Historically, these complex, frail patients were managed in stark "silos." They were admitted to a busy surgical ward, fixed mechanically by a "carpenter" focused solely on the radiograph, and then managed post-operatively by junior surgical residents who were ill-equipped to handle complex medical comorbidities like acute-on-chronic kidney injury, undiagnosed severe aortic stenosis, or polypharmacy-induced delirium. This fragmented approach inevitably led to delayed surgeries, prolonged fasting times, unchecked medical complications, and ultimately, dismal patient outcomes.

The paradigm shift to Orthogeriatrics—a truly integrated, shared care model between Orthopaedic Surgeons and Geriatricians—is arguably the single most important advancement in hip fracture care in the last two decades. It has saved more lives than any new implant design or surgical approach ever could.
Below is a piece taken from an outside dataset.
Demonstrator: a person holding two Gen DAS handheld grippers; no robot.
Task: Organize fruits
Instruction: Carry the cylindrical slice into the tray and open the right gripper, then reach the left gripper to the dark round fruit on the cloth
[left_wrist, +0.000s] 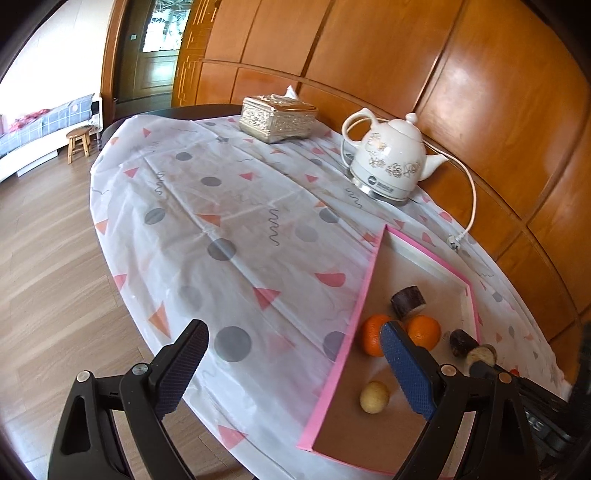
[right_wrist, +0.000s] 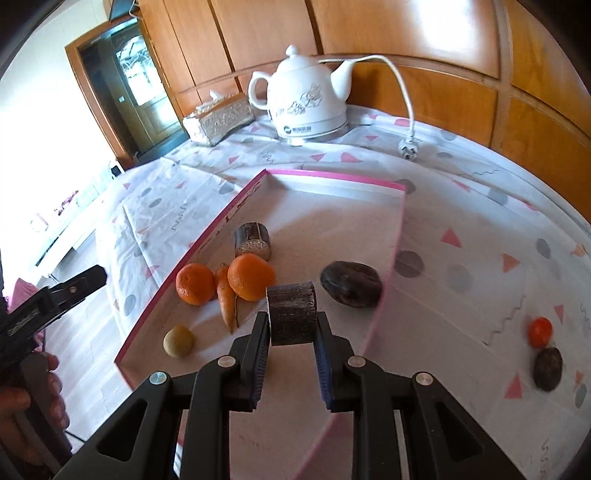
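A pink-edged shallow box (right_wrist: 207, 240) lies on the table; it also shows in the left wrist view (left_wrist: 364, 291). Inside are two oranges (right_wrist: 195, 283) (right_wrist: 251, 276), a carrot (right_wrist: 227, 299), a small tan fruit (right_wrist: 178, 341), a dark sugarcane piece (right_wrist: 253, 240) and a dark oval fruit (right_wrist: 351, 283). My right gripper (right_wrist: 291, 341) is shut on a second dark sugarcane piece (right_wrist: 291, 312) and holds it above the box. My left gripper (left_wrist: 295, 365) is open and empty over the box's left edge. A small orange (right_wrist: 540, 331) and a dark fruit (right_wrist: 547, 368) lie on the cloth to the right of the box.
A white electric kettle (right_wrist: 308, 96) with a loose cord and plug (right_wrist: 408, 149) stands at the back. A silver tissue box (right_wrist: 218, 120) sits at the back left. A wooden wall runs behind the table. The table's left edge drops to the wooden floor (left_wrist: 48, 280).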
This article comprehensively explores the mechanics of the orthogeriatric model, the landmark evidence underpinning it, and the practical, actionable implications for the treating surgeon. Whether you are managing the ward on a busy weekend or deep into your fellowship exam preparation, understanding these systems is critical.

The Evolution of Care Models

To appreciate where we are, we must understand the historical context. We can categorize the systemic approach to hip fracture care into three distinct evolutionary stages:

1. The Traditional Model (The Surgical Silo)

  • Structure: The patient is admitted exclusively under the Orthopaedic Surgery team. Medical teams (internal medicine, cardiology, geriatrics) only review the patient if formally "consulted" for a specific, acute problem (e.g., "fast AF," "chest pain," "uncontrolled BSL").
  • Result: Highly reactive, fragmented care. Chronic medical issues are either missed entirely or treated far too late in the physiological cascade. The surgical team spends hours managing medical wards rather than operating, leading to burnout and unacceptably high morbidity and mortality rates.

2. The Medical Consultant Model (The Liaison Service)

  • Structure: The patient remains admitted under the Orthopaedic service, but a physician or geriatrician performs a routine "drop-in" ward round, usually a few times a week.
  • Result: A marginal improvement, but fundamentally flawed by a lack of true ownership. The physician operates as a "guest" on the surgical ward. Recommendations are written in the chart, but often delayed in execution because the surgical juniors are in theatre. There is no shared accountability for system-level metrics like time-to-theatre.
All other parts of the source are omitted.